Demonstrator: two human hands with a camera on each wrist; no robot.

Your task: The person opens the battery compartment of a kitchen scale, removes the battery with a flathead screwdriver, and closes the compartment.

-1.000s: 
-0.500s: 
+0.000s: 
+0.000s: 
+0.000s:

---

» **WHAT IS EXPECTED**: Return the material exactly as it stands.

» **RESULT BELOW**:
Demonstrator: two human hands with a camera on each wrist; no robot.

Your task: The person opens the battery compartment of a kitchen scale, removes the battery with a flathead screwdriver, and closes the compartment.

-1.000s: 
-0.500s: 
+0.000s: 
+0.000s: 
+0.000s:

Nothing remains to be added to the answer.